## WHAT IS BEING ASKED
Take the records below and print them verbatim up to and including the line that carries "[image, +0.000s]".

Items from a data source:
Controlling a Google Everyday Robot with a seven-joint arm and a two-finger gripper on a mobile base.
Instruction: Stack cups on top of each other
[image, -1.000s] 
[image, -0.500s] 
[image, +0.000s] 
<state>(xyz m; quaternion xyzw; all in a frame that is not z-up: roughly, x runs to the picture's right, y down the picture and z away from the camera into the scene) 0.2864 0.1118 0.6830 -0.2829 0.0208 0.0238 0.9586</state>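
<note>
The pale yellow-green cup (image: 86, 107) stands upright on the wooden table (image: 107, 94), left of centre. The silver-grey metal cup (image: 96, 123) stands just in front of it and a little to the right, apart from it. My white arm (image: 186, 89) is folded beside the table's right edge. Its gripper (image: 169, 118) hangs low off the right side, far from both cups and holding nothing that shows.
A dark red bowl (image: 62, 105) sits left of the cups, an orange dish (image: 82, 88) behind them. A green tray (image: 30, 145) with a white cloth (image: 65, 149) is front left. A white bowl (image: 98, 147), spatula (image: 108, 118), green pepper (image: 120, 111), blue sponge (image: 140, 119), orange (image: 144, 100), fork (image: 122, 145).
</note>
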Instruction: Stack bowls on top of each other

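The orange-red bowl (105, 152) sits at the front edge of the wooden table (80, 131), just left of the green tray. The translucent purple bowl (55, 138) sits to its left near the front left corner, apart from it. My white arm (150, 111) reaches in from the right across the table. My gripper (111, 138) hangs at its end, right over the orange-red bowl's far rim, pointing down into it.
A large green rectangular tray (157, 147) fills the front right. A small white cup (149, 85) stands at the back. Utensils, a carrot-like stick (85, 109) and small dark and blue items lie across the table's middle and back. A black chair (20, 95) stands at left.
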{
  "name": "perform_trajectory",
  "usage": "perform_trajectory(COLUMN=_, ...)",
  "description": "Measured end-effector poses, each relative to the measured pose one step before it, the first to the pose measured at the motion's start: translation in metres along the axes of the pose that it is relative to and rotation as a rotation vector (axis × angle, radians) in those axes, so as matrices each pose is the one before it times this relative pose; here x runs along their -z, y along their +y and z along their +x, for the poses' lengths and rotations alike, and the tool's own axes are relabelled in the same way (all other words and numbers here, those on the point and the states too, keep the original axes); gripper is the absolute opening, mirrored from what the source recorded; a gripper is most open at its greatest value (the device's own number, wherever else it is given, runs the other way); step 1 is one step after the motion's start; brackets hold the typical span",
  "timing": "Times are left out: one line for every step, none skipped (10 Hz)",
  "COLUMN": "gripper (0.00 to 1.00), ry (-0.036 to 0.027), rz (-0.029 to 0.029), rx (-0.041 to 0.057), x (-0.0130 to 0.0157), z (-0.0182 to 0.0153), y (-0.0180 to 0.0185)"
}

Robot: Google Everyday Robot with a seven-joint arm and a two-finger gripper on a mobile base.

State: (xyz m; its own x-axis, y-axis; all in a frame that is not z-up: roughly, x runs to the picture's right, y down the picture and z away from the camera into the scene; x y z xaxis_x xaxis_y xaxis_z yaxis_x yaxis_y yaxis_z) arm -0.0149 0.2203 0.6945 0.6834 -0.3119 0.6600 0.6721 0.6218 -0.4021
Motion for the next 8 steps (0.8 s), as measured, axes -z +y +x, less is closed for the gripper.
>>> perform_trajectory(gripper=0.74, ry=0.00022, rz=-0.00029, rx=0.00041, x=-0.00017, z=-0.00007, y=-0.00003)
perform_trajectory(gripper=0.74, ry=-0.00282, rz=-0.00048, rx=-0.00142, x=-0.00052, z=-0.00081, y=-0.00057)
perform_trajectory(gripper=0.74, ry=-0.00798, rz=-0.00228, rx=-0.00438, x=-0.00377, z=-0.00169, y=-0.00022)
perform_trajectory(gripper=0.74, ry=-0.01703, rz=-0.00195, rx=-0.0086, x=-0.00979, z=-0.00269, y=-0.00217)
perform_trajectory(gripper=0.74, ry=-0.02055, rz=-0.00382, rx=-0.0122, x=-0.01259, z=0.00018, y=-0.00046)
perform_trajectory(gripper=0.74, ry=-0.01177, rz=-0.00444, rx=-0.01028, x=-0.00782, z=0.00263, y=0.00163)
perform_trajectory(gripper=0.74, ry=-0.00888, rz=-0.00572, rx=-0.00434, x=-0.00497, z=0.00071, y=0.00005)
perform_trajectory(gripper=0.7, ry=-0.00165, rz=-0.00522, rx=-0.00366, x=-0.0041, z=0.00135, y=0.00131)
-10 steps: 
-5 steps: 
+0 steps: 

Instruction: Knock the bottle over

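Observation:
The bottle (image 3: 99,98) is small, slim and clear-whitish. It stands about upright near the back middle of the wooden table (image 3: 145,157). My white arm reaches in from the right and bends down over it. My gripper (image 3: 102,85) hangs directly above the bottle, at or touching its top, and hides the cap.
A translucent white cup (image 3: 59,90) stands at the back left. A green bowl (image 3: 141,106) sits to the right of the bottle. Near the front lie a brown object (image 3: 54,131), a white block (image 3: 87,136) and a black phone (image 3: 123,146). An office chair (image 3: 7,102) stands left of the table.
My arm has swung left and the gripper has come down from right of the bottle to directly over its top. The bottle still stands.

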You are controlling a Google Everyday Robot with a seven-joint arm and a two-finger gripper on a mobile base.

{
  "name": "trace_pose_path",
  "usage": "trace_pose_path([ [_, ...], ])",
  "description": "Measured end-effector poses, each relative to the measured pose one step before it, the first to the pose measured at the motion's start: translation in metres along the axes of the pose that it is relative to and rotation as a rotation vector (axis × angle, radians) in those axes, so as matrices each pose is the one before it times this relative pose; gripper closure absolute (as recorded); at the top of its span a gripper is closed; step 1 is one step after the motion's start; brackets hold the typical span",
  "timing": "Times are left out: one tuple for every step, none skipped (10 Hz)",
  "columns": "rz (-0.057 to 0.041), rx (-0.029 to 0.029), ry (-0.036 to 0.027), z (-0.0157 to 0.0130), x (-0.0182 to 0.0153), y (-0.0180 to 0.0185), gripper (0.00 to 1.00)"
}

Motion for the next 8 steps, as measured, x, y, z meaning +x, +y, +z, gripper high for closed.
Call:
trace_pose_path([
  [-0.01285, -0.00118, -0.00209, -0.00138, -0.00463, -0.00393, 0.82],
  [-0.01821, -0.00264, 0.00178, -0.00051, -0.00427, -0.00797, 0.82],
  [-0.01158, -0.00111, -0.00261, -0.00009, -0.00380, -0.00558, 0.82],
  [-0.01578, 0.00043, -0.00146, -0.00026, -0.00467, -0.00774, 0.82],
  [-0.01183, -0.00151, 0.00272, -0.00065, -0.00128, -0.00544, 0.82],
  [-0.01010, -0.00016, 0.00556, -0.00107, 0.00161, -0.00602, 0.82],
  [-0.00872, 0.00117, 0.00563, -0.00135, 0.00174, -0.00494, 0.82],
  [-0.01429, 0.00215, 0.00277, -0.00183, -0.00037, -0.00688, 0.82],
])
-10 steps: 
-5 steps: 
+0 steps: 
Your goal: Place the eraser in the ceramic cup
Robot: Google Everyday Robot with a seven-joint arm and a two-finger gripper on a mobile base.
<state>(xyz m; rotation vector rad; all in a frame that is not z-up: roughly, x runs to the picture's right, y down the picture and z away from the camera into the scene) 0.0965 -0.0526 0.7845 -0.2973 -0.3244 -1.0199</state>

## RESULT BELOW
Controlling a Google Everyday Robot with a seven-joint arm and a two-finger gripper on a mobile base.
Instruction: Stack cups on top of each other
[image, -1.000s] 
[image, -0.500s] 
[image, +0.000s] 

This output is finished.